Tax Planning

Tax planning is the analysis of a financial situation or plan from a tax perspective. The purpose of tax planning is to ensure tax efficiency. Through tax planning, all elements of the financial plan work together in the most tax-efficient manner possible. Tax planning is an essential part of an individual investor’s financial plan. If successful, a tax plan will reduce your tax liability and maximize wealth.

Quarterly Estimated Payments

If you own a business, earn money as a freelancer, have large capital gains, or other income that is not subject to withholdings, you’ll probably need to make estimated tax payments every quarter to avoid penalties and interest. Since most people are paid by salary, their employer withholds income tax. But for millions of taxpayers who are either self-employed or have substantial non-wage income, there is usually no automatic withholding method. For these taxpayers, it is necessary to pay quarterly estimated tax payments. Figuring out your quarterly tax payments is not always easy, but it is important.

The payments are due quarterly on the following dates:

April 15th

June 15th

September 15th

January 15th (of following year)

We can help you figure out if you need to pay estimated taxes and how much you should pay each quarter. We can do this by forecasting your tax liability based on your estimated income, expenses, and withholdings for the year.

We can do this for the IRS and state. We can explain how to pay them, ways to reduce the liability (if possible), and what happens if you don’t pay them.

Forecasting

One of the best tools for tax planning is a tax forecast, sometimes called a tax projection. A forecast works great for answering all of those “what if” questions. For example: What happens if I buy a house? What happens if I get married? What happens if I sell these stocks?
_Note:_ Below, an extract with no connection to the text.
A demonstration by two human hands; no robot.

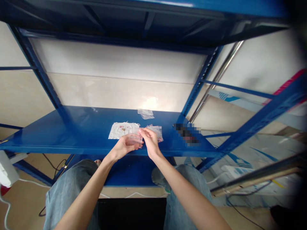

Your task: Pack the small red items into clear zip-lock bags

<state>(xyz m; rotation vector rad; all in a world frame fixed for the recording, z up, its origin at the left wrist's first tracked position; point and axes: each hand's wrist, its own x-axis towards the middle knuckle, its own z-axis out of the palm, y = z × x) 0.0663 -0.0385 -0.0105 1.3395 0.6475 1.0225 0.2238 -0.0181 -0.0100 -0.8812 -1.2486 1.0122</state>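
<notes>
Between both hands, above the front edge of the blue shelf, is a small clear plastic bag (134,138). My left hand (124,145) is closed on its lower left side. The fingers of my right hand (149,138) pinch its upper right edge. Just behind the bag lies a white cloth pouch (116,130) with a few tiny gold and reddish pieces (123,129) on it. Beside my right hand, partly hidden by it, are more clear bags (157,130) with small reddish contents.
Farther back on the blue shelf (79,127) lies another stack of clear bags (145,113). A blurred-out dark object (186,134) is at the right. An upper blue shelf (148,22) hangs overhead, and blue uprights (203,76) stand at the sides. Cables run along the floor.
</notes>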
A tax projection allows us to estimate your tax liability based on your estimated income, expenses, and withholdings for the year. We start by making a model with your year-to-date information and then forecast, or project, it forward to look at the whole year. We can also layer in different items to see how they affect the tax liability. This can be done for multiple years to plan the best time to dispose of securities, retire, sell a property, or exercise Incentive stock options.

Strategies that could apply to you:

Investing in tax exempt investments.

Moving income or expenses from one year to another.

Deferring tax liabilities using retirement plans

Finding tax deductions by structuring your money to pay for things you enjoy, such as a vacation home.

Retirement

Saving via a retirement plan is a popular way to efficiently reduce taxes. Contributing money to a traditional IRA, 401k, or SEP IRA can reduce taxable income. Contributions to Roth IRA will grow tax-free into retirement.

Incentive Stock Options

Incentive stock options (ISOs) are a type of employee compensation in the form of stock rather than cash.

ISOs are taxed in a few different ways depending on the purchase price, fair market value when exercised, and the sale price. These items affect your ordinary income and your alternative minimum tax (AMT).

These create a wonderful opportunity for tax planning. Using a tax projection, we can help you avoid the alternative minimum tax and guide you through a qualifying disposition. This will ensure that you pay the lowest amount possible on your ISOs.

Long Term Capital Gains & Loss Harvesting

Long-term capital gains are taxed based on the tax bracket in which the taxpayer falls. The rates can be:

0%

15%

or 20%

These are very beneficial rates which you want to take advantage of. Planning when to hold and sell stocks can make sure you make the most of these special rates.

Tax Leakage

When investing in taxable assets, such as bonds with interest, an inevitable consequence is the annual taxation on interest or dividends, reducing the capital available for the subsequent year’s investments. Similarly, selling stocks with capital gains incurs taxes, diminishing the funds available for reinvestment. In contrast, opting for long-term investments or stocks without interest or dividends alleviates these concerns. It mitigates the compounding effect of the taxes paid, allowing for sustained and compounded growth of the invested amount over the years.”